Exercise directions: Could you set down exactly the lines of the data below, starting at the one that holds "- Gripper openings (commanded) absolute" and ending at the one that holds "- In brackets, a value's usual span", both included, and only those?

Record set:
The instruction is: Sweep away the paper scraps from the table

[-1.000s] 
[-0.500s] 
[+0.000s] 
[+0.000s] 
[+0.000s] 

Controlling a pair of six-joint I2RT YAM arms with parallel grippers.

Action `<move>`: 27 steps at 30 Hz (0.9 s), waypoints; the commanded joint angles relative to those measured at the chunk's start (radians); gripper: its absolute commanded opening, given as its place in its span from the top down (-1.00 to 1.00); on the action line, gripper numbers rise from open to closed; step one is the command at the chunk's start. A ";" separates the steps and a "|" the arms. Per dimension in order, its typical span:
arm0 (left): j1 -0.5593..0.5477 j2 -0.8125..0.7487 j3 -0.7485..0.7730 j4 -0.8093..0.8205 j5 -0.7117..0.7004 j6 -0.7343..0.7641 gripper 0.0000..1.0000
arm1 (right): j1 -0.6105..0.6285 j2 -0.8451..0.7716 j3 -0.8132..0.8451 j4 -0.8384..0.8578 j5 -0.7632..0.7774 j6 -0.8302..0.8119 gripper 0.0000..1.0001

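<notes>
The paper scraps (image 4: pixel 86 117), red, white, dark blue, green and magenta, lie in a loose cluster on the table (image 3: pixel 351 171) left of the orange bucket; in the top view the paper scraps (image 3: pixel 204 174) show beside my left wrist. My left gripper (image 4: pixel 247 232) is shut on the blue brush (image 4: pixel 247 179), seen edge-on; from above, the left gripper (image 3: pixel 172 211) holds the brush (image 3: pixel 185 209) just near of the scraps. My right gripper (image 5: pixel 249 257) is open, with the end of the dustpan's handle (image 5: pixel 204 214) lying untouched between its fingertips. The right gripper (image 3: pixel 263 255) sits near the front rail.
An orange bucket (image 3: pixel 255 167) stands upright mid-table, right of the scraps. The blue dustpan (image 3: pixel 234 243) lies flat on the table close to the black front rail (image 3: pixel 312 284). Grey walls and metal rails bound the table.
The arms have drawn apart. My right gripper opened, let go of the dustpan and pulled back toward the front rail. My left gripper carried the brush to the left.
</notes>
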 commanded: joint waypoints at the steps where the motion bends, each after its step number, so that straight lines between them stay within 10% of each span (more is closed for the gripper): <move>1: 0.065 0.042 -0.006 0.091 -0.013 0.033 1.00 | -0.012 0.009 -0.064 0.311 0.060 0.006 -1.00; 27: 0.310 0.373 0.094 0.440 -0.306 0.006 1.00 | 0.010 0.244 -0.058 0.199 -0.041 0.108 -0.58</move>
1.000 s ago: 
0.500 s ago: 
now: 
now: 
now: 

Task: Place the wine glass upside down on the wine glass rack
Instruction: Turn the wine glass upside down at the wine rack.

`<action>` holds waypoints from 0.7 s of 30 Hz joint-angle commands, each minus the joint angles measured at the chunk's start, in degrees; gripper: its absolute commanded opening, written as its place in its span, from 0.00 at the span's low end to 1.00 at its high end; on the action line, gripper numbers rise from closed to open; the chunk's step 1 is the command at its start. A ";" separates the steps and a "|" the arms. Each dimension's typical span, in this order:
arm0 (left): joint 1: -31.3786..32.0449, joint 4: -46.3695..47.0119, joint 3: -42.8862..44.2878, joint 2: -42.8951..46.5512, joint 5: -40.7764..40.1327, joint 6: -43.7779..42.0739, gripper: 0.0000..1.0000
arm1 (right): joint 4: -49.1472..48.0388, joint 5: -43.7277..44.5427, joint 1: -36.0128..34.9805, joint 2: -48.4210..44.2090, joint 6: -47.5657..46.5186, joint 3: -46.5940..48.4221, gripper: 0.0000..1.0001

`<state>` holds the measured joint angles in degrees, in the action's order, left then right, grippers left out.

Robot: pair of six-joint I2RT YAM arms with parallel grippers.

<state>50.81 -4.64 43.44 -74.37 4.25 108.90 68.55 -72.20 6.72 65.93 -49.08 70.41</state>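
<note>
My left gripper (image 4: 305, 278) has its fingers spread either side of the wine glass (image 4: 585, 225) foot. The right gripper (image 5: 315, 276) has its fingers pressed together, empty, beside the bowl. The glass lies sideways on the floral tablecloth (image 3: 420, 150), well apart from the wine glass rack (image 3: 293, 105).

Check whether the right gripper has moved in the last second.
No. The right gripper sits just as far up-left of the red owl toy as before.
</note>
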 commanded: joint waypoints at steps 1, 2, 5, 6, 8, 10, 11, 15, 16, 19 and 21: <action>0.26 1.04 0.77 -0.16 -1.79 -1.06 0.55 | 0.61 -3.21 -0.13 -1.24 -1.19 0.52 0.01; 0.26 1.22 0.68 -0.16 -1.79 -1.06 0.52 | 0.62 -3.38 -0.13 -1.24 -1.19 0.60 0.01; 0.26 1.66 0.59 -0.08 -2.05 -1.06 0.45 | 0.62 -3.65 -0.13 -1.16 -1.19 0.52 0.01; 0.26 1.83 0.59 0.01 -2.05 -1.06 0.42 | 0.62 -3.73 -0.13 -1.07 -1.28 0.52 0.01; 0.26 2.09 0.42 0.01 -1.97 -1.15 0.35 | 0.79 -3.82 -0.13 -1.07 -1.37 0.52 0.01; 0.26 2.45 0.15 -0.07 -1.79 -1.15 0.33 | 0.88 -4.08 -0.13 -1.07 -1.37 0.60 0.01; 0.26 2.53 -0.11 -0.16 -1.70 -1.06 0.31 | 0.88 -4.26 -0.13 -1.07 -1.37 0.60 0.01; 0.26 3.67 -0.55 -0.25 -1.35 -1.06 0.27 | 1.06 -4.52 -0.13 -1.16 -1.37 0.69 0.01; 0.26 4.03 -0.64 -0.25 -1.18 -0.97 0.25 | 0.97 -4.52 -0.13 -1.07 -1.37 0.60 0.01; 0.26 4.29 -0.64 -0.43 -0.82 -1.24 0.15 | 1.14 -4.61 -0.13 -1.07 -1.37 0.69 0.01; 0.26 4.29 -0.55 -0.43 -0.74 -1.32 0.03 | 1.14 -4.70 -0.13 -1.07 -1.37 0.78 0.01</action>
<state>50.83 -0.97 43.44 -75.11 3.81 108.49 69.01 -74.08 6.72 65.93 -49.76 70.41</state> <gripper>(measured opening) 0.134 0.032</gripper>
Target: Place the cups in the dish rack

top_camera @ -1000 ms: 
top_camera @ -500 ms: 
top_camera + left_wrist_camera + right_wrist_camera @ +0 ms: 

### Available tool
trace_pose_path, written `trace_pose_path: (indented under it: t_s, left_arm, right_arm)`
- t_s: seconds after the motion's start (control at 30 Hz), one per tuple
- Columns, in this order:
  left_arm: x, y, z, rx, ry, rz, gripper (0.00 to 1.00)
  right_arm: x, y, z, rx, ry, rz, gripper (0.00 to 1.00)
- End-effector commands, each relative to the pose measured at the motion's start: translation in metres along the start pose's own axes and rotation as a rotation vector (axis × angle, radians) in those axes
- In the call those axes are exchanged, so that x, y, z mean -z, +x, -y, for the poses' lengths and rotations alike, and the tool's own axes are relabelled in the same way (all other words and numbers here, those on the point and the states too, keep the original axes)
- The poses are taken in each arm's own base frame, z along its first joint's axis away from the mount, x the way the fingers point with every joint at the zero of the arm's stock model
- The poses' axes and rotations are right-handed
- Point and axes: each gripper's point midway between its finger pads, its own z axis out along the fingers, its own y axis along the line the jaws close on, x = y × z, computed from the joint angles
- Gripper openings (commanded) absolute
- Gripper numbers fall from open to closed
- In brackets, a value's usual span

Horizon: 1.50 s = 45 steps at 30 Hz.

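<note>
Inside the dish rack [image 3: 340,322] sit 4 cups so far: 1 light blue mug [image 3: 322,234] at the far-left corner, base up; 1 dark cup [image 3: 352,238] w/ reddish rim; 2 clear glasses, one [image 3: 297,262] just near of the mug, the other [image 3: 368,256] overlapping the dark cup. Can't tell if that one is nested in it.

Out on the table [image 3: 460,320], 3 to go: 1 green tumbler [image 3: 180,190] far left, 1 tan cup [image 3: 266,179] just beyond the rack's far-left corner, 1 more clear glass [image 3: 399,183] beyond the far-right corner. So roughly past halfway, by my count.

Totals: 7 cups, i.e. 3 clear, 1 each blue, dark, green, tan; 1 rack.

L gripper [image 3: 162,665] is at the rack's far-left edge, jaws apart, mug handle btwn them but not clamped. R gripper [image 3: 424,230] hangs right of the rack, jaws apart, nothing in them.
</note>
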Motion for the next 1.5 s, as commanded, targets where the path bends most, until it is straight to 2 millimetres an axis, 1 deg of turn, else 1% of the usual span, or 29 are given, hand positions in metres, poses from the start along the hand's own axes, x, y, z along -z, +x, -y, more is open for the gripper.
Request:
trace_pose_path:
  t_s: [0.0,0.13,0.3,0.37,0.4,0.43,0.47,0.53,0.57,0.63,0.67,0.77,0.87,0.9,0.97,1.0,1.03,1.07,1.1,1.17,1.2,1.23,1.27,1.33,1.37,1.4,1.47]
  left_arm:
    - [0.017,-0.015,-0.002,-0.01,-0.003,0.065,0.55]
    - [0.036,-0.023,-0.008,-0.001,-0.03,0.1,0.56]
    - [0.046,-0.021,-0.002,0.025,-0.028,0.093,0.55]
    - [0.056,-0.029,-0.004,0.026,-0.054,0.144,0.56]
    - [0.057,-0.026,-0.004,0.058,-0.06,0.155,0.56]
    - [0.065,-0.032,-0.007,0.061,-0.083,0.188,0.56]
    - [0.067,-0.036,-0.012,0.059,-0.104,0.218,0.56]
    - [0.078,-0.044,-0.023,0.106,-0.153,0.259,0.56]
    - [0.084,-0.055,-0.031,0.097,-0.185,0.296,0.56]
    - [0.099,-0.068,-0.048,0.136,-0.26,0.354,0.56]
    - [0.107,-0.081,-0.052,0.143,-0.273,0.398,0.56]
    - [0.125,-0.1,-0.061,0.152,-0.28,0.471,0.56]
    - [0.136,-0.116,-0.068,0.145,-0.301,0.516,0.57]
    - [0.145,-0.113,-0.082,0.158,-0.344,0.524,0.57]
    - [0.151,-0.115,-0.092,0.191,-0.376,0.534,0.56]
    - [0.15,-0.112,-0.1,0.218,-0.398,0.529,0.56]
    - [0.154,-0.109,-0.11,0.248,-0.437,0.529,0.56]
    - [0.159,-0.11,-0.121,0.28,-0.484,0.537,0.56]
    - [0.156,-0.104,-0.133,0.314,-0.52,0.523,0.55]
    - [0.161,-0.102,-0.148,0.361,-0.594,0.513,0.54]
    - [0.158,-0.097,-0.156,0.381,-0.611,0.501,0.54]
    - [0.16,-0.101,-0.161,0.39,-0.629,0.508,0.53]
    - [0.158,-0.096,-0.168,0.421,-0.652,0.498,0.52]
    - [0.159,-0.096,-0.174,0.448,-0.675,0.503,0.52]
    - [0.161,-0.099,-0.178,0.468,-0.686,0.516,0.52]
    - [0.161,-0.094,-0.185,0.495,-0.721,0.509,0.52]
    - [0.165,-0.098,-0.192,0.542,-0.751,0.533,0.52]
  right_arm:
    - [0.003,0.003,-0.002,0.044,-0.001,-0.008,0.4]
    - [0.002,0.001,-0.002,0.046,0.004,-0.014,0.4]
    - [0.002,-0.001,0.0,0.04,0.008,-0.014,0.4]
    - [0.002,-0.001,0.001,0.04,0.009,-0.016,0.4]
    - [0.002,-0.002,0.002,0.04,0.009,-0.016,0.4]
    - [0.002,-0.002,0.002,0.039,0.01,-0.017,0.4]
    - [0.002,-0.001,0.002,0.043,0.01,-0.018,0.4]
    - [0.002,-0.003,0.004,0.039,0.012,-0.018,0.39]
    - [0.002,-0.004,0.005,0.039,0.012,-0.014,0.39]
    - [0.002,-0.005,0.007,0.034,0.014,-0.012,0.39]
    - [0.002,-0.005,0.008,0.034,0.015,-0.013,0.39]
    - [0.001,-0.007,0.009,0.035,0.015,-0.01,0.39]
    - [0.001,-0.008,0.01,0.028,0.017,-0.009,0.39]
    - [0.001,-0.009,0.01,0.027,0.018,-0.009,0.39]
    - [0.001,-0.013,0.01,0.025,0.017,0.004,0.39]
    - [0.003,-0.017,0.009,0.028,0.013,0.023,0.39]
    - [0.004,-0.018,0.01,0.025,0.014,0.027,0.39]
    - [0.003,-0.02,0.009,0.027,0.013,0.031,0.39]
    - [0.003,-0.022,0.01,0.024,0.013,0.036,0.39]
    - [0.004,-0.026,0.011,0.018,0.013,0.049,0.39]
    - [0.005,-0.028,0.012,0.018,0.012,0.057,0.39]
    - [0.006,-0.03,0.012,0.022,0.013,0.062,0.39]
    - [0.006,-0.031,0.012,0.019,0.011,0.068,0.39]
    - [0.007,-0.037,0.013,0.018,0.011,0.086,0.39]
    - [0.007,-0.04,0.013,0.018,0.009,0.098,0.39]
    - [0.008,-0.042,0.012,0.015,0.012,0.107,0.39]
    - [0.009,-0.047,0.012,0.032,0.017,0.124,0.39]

Answer for the task:
- Gripper openings (commanded) absolute
- Gripper numbers fall from open to closed
- In brackets, a value's usual span

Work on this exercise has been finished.